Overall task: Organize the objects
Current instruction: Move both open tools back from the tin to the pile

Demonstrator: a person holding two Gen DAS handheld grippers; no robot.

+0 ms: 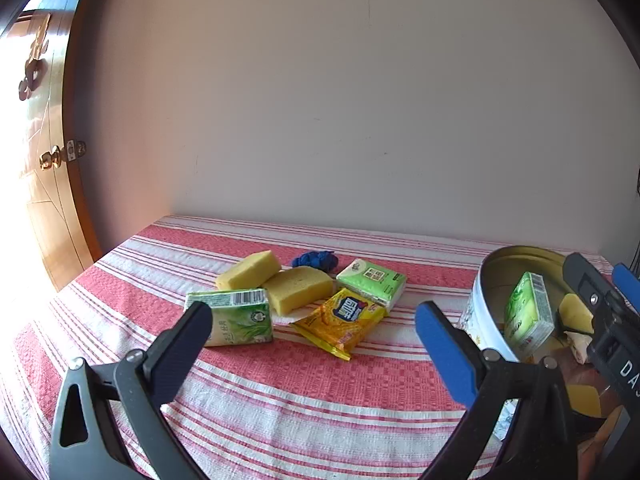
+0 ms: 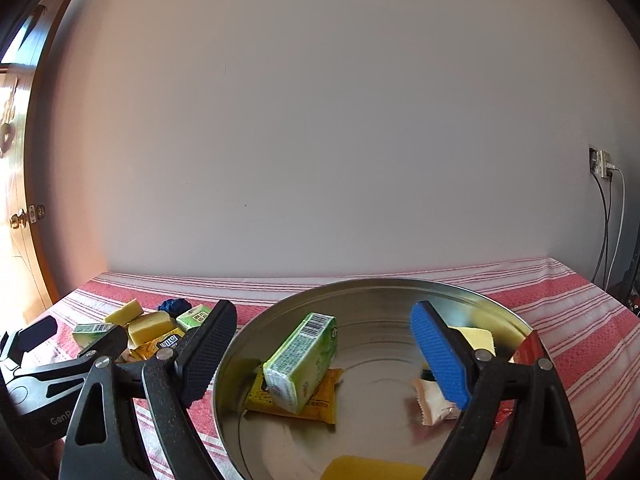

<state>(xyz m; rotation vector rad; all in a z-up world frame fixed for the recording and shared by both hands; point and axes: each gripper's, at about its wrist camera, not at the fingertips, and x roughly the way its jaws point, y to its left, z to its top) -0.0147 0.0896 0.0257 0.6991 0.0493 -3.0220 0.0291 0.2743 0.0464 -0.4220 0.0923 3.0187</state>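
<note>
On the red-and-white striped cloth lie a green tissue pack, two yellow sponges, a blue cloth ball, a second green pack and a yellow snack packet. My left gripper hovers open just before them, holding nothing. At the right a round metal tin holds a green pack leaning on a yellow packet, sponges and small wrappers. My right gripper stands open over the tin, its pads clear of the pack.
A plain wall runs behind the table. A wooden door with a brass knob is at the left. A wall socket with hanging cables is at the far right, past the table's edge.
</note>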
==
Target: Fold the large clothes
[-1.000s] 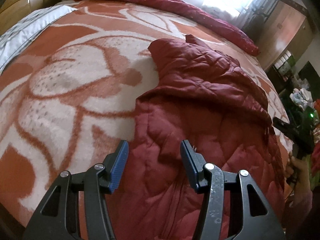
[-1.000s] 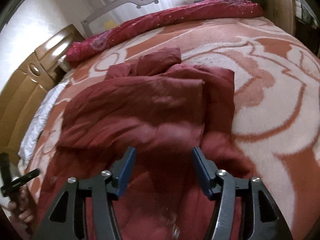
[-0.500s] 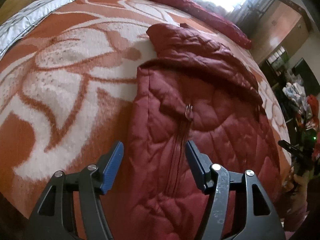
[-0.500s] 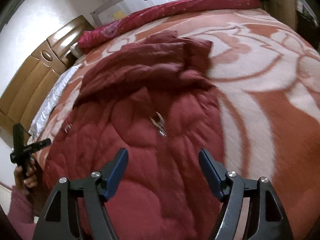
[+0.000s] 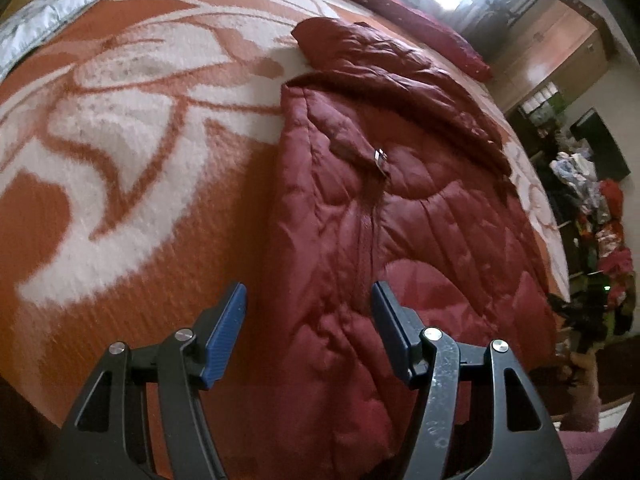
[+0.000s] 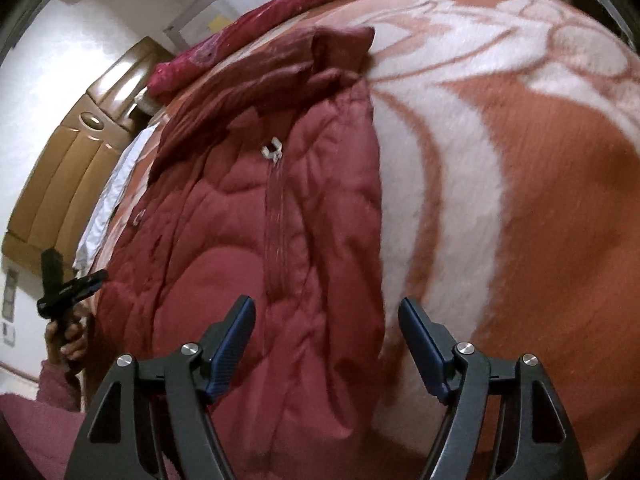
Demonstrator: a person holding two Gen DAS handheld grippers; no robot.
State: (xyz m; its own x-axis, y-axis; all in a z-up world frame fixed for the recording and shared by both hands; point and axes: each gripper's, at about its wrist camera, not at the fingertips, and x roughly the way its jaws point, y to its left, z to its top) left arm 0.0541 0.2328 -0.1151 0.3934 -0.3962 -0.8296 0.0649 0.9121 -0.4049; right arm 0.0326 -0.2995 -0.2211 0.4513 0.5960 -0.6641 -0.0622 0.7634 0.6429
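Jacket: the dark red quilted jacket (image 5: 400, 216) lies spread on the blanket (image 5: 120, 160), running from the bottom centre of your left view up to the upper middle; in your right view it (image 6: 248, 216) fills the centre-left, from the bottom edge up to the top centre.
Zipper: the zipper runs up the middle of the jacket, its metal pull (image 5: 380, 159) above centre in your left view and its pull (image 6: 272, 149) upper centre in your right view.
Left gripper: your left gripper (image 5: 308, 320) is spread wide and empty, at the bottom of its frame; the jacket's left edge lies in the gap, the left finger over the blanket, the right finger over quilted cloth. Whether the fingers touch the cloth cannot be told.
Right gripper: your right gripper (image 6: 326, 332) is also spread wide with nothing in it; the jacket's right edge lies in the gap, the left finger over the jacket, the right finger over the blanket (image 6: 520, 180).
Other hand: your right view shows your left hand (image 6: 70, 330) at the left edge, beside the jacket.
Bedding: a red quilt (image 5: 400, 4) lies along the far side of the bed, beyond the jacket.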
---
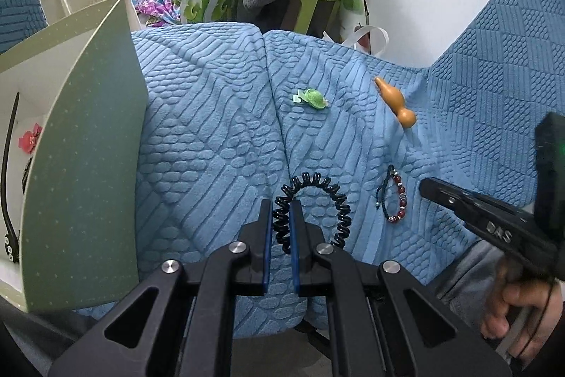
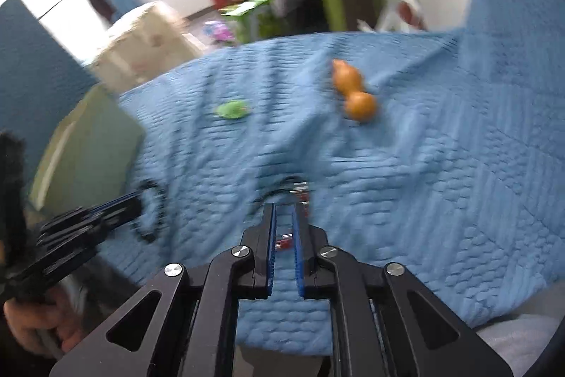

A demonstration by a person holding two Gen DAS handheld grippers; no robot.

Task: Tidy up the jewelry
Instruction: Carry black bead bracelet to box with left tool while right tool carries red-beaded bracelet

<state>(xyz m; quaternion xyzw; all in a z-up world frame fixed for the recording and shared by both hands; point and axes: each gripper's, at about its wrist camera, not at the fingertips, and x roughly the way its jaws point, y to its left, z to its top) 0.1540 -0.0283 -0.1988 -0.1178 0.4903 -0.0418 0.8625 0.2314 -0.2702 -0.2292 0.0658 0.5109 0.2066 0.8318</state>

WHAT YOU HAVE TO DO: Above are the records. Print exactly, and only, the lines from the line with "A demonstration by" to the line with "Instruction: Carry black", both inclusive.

RESPONSE AREA:
A demonstration by a person holding two Gen DAS handheld grippers; no robot.

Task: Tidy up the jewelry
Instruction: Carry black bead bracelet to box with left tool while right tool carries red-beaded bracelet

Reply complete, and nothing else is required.